The Favourite is not at the top of my list as far as movies about British royalty are concerned but I did have a good time. Watch it because it’s generally good and who knows, you might love it, even more so if you like rabbits.
Blackkklansman is the true story of Ron Stallworth, an African-American police officer from Colorado who successfully infiltrated the local Ku Klux Klan and became the head of the local chapter.
Starring John David Washington, Adam Driver and Topher Grace, Blackkklansman is an engaging, suspenseful and entertaining experience from start to finish.
Considering the backdrop of a very racially tense time in America, director Spike Lee does a good job of delivering tension and suspense mixed in with humour and iconic imagery of the 1970s. From the style, fashion, music as well as the general mood and atmosphere. Lee serves it all up without forgetting the all important message, particularly in reference to the past and present encouragement of racial violence by political forces.
I enjoyed the general cleverness of Lee’s directorial execution as well as the execution of Stallworth’s police investigation. The brotherhood between the investigative team is also a highlight, along with the vision of so many healthy looking afros and being reintroduced to the following rather joyful song…

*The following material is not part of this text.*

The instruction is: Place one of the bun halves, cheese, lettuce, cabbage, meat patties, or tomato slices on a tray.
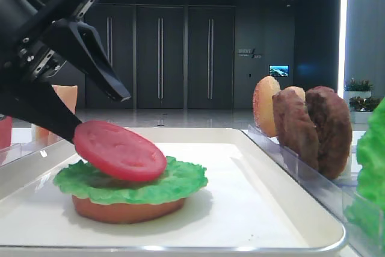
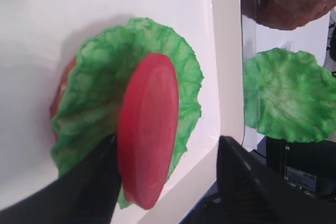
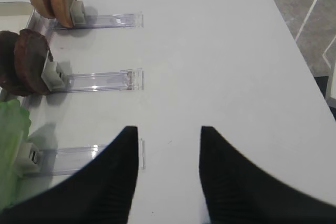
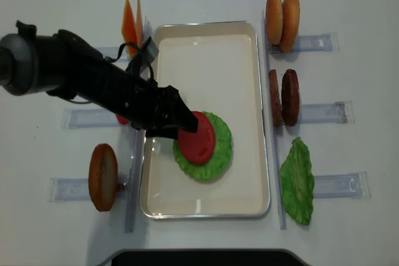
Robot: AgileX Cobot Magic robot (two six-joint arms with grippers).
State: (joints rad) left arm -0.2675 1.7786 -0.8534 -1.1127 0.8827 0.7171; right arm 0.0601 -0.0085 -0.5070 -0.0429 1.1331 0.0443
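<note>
Tomato slice [image 1: 120, 151] on lettuce [image 1: 171, 183], between parted jaws

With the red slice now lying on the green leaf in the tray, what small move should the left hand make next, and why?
Probably lift straight up and back. The left hand is open, and the glossy red tomato slice leans on one finger, its far edge on the ruffled green lettuce leaf inside the shallow white tray. Withdrawing should let it settle flat.

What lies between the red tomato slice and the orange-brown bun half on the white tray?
A ruffled green lettuce leaf lies between the flat red tomato slice and the orange-brown bun half, seen in the low exterior view.
</note>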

The Happy Princeis the heartbreaking story of an artist who deserved so much better than the worst of the treatment he received whilst alive. The artist in question is the now very much deservedly adored and celebrated Irish poet and playwright, Oscar Wilde.

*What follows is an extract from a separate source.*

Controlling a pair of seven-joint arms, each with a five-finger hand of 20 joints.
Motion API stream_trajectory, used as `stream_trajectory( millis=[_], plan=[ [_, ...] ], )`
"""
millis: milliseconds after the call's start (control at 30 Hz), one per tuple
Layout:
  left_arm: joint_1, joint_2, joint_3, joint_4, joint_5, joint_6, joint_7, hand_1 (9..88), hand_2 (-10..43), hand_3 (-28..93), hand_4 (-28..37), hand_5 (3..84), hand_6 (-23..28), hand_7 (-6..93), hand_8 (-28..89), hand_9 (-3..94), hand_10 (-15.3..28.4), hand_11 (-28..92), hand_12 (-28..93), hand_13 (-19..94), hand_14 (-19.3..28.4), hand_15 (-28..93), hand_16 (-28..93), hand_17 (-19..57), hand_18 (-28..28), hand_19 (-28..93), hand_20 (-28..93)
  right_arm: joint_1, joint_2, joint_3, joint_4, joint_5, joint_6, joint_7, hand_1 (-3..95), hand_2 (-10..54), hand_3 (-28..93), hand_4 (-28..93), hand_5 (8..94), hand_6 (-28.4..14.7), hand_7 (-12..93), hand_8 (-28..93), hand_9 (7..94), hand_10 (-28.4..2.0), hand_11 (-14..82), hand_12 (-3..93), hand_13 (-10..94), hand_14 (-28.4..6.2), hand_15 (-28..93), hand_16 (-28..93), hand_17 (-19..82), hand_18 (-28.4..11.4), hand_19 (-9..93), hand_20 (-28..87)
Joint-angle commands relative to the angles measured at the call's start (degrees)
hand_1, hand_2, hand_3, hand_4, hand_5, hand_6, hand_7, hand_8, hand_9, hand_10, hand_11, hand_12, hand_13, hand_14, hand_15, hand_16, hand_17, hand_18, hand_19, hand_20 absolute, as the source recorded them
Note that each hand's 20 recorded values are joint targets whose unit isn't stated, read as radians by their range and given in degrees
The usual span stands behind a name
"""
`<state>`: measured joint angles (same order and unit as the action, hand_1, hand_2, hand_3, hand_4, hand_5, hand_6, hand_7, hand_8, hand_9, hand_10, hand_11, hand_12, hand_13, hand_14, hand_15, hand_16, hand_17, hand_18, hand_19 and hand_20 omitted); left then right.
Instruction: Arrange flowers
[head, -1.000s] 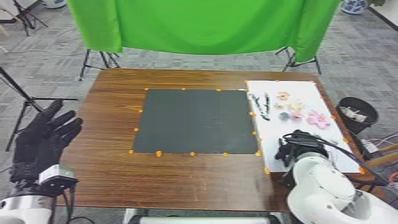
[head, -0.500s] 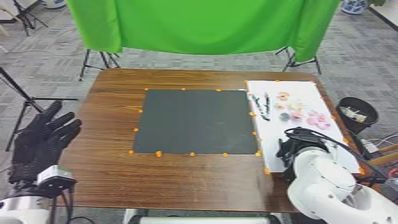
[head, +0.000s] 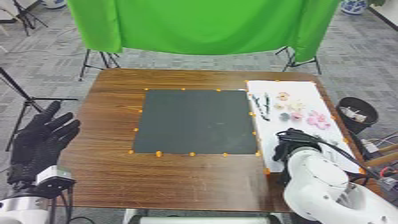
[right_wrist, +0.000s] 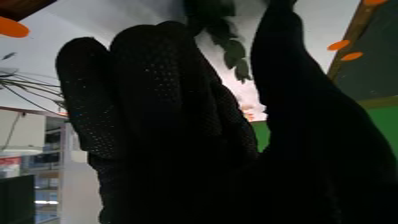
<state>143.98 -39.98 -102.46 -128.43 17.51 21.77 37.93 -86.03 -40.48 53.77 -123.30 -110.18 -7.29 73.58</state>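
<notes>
Blossoms (head: 318, 120) lie on the far half of the sheet (head: 296, 87); I'd expect them to be feather-light and easily crushed, so I'd pinch gently at the base. Sprigs (head: 266, 101) near the sheet's left edge look thin and springy, best taken mid-stem. My right hand (head: 289, 146), over the sheet's near half, has straight fingers and thumb wide apart, gripping nothing; my left hand (head: 40, 142) is open, well left of the sheet.

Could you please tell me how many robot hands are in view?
2: the left hand beside the table, and the right hand over the near part of the white sheet.
</notes>
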Motion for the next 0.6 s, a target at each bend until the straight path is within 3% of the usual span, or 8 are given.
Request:
stream_trajectory(
  millis=[33, 200, 233, 267, 600],
  plan=[
    [0.39, -0.98, -1.27, -0.41, 0.21, -0.67, -0.74, 29.9, 6.2, 65, -21.2, 36.3, 9.0, 10.4, -8, 32.7, 18.8, 27, 11, 21, 25.0, 51, -11, -8.4, 22.3, 45, 7, -5.11, -3.10, -7.33, 4.91, 5.91, -4.08, -0.03, 57.5, -9.5, 65, -19, 78.9, -8.0, 17, 11, 83.7, -15.0, 29.6, 28.0, 81, -11.3, 59, 13, 65, -10.4, 93, -15],
    [0.85, -1.91, -2.52, -0.76, 0.58, -0.49, -1.32, 29.9, 6.2, 65, -21.3, 36.2, 9.0, 10.4, -8, 32.7, 18.9, 27, 11, 21, 25.0, 52, -11, -8.4, 22.2, 45, 7, -6.29, -3.08, -5.56, 5.04, 6.60, -2.06, -0.98, 61.0, -9.4, 65, -20, 82.4, -6.5, 17, 13, 87.4, -13.9, 28.1, 29.7, 83, -10.4, 59, 15, 65, -10.8, 93, -2],
    [1.05, -1.88, -2.59, -0.80, 0.49, -0.44, -1.21, 29.9, 6.2, 65, -21.2, 36.3, 9.0, 10.4, -8, 32.7, 18.9, 27, 11, 21, 25.0, 52, -11, -8.4, 22.3, 45, 7, -6.44, -2.86, -5.60, 4.94, 5.86, -1.10, -1.07, 61.1, -9.3, 66, -21, 82.6, -6.2, 18, 14, 87.8, -13.7, 28.6, 29.6, 84, -10.3, 59, 15, 64, -11.1, 93, 1],
    [1.65, -1.03, -2.64, -0.85, -0.37, -0.21, -0.27, 29.9, 6.2, 65, -21.2, 36.2, 9.0, 10.4, -8, 32.7, 18.9, 27, 11, 21, 25.0, 52, -11, -8.4, 22.2, 45, 7, -6.66, -2.60, -5.56, 4.86, 4.96, -0.02, -1.89, 61.0, -9.2, 66, -20, 82.6, -6.0, 19, 15, 87.9, -13.6, 29.2, 29.5, 84, -10.1, 59, 15, 64, -11.3, 93, 4],
    [1.78, -2.14, -2.71, -1.01, 0.01, -0.13, -1.09, 29.9, 6.3, 65, -21.2, 36.2, 9.0, 10.4, -8, 32.7, 18.9, 27, 11, 21, 25.0, 52, -11, -8.4, 22.3, 45, 7, -6.22, -0.58, -7.34, 3.05, -2.51, 7.39, -3.81, 57.5, -8.4, 71, -19, 83.2, -5.9, 21, 22, 87.7, -13.6, 37.8, 27.0, 85, -8.7, 64, 17, 64, -11.7, 93, 21]
  ],
)
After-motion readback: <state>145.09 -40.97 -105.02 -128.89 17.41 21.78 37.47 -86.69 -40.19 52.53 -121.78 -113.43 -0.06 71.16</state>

Starring Rupert Everett, Colin Firth and Emily Watson, I wanted to learn about the untold story of the tragic times leading up to Wilde’s last days. As a fan of his work and many of his great quotes, I had somehow imagined that I’d be hearing famous Wilde quote after famous Wild quote as the movie played. This is not quite what happened and I’m not sure that if it had, it would have been a good.
The good news is that there’s definitely clever and witty Wilde sayings to enjoy, even though Everett’s film focuses quite rightly on telling Wilde’s truth and capturing his undeniably magnetic charm.

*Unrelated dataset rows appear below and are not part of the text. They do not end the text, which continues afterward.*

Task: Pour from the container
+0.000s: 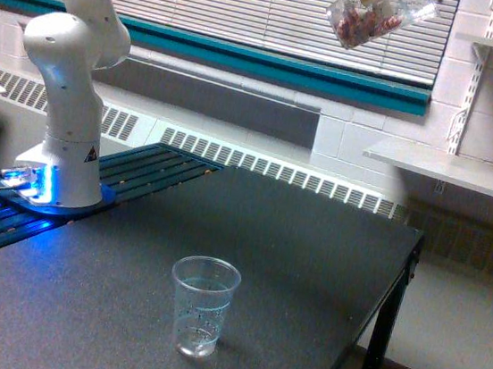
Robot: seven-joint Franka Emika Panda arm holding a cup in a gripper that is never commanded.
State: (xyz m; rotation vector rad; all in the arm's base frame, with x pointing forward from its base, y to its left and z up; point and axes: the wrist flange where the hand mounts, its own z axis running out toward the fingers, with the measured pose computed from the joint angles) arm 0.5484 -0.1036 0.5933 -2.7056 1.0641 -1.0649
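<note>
The container (375, 16) hung high at the top edge of the exterior view, toward that view's right, tilted with its closed end lowest and reddish-pink and white pieces gathered there. It sat well above the table (311, 246) and well apart from the smaller cup (202, 305), which stood upright on the dark tabletop near the front edge and looked empty. The arm (70, 82) rose from its base at the view's left and left the frame. The gripper itself was cut off by the top of the frame, so whether it clasped the container wide or narrow could not be told; only a pale shape showed at the container's upper part.

The container looked thin-walled and light, likely to flex or buckle under a hard squeeze and smooth enough to slip. A hold around the upper wall near the rim seemed soundest. The loose pieces would probably shift and tumble out suddenly once tipped further.
</note>
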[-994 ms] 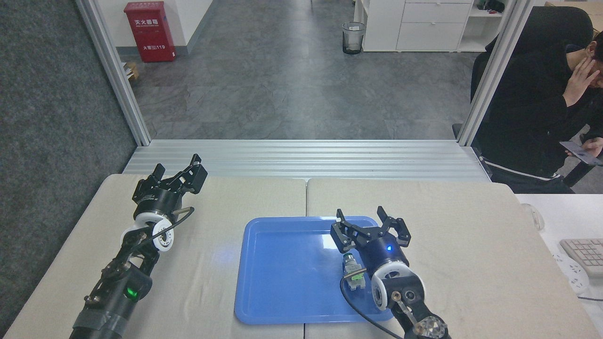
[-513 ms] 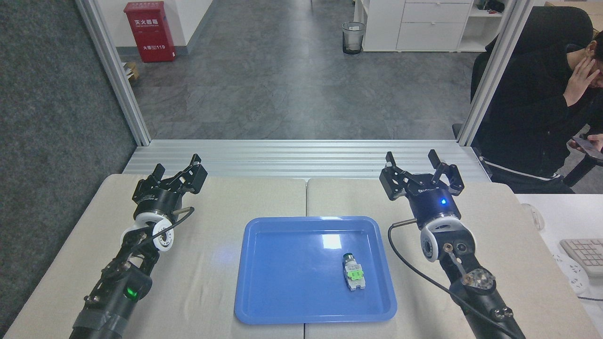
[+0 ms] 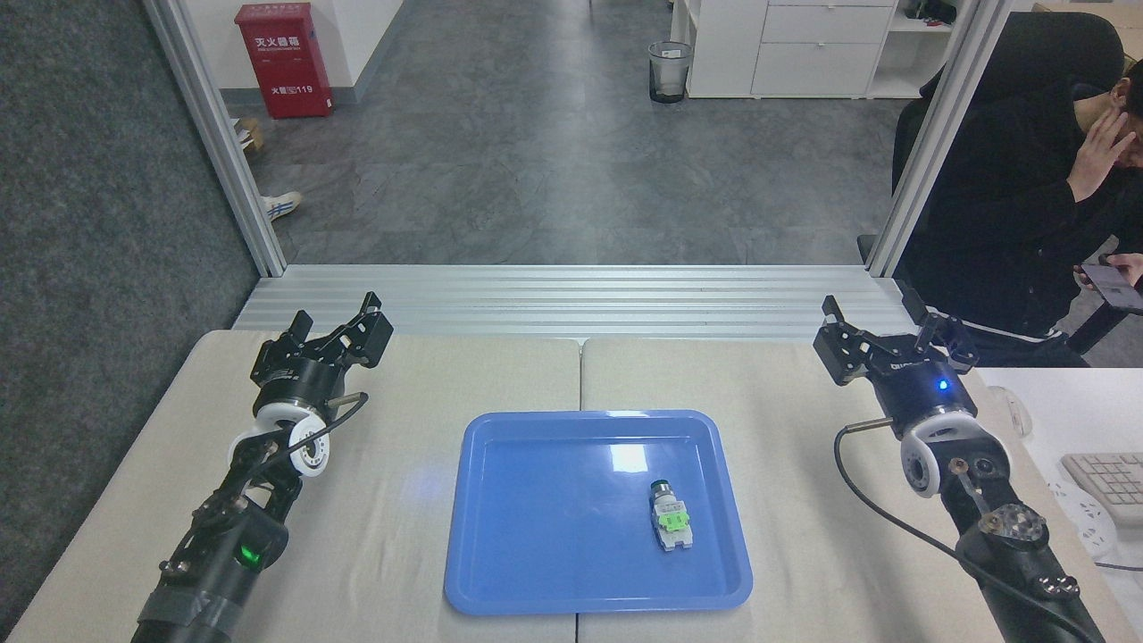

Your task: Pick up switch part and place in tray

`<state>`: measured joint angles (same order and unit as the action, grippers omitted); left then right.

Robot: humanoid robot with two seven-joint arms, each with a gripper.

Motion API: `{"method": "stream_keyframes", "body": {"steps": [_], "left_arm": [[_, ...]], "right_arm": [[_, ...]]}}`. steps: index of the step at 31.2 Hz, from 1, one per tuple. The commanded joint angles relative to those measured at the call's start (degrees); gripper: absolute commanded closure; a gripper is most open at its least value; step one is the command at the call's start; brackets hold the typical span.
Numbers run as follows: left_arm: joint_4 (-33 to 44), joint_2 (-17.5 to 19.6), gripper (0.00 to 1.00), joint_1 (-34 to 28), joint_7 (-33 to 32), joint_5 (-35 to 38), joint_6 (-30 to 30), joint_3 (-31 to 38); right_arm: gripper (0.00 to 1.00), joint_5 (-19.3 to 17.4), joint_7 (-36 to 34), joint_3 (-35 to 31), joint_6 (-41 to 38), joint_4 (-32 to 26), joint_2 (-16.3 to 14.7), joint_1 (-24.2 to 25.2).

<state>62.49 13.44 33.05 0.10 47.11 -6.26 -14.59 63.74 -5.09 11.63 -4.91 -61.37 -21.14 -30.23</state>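
- Switch part (image 3: 670, 526): one small elongated piece, grey-white body, bright green middle block, dark round metallic end; lying flat on the floor of the tray, right of its centre, dark end pointing away from the viewer; touched by nothing.
- Tray (image 3: 536, 589): one large shallow rectangular glossy blue plastic tray, rounded corners, raised rim; resting across the seam of the tabletop (image 3: 429, 375), a pale beige surface made of two joined slabs.
- Right pincer (image 3: 896, 335): black two-fingered tool with a blue indicator light; one second ago low over the tray, directly beside the switch part; now withdrawn up and to the right, well clear of the tray, above the tabletop's far right corner. Fingers spread wide apart, released, empty.
- Left pincer (image 3: 344, 326): matching black tool at the tabletop's far left; position unchanged across the three moments; fingers apart, empty.
- Meaning of the change: part deposited and let go, arm retreating; placement judged complete, with only the return to rest remaining.
- Count: one switch part, one tray, two arms with one pincer each, both empty.
- Surroundings: one red cabinet (image 3: 283, 61) and one waste bin (image 3: 670, 71) on the grey floor beyond; one seated person in dark clothing (image 3: 1009, 214) at the right edge; one keyboard (image 3: 1107, 482) partly visible.
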Motion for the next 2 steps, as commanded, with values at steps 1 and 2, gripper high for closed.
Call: {"method": "stream_keyframes", "body": {"steps": [1, 2], "left_arm": [[0.00, 0.00, 0.00, 0.00, -0.02, 0.00, 0.02, 0.00], [0.00, 0.00, 0.00, 0.00, -0.02, 0.00, 0.02, 0.00]], "right_arm": [[0.00, -0.90, -1.32, -3.55, -0.19, 8.90, -6.37, -0.45], [0.00, -0.90, -1.58, -3.55, -0.11, 8.90, -6.54, -0.27]]}}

As well as the fact that The Happy Prince is rather well cast, the cinematography is a pleasant surprise. I liked the general flow of the story which switches between present day and flashbacks. I also enjoyed the words that follow the unexpected confrontation in France… ‘There’s nothing in me, not even fear.’
The Happy Prince brought to mind the value of great friends during dark times. It also reminds me that as sad as Wilde’s story is, I can’t help but notice how far LGBTQ rights have come since the days of Wilde, and that certainly makes me happy.
Watch it if you’re a fan of Wilde. I have been for a long time. I even went to his final resting place at Père Lachaise Cemetery, Paris once.
One more Wilde quote… ‘Live! Live the wonderful life that is in you! Let nothing be lost upon you. Be always searching for new sensations. Be afraid of nothing.’
Stan & Ollie is the Jon S. Baird directed biography of Laurel and Hardy, the world’s most famous comedy duo.
Starring John C. Reilly and Steve Coogan, the film follows the pair as they embark on a gruelling theatre tour of post-war Britain.
I recently watched a Wired interview on their YouTube channel where the question of whether John C. Reilly had won any awards came up. The answer was no. Fingers crossed that this movie is good enough to change that.
I’m in for the story of a great friendship and because I’ve been a Reilly fan ever since his great work in Magnolia (1999).
Stephanie Hyam, Shirley Henderson, Danny Huston, Nina Arianda and Rufus Jones also star.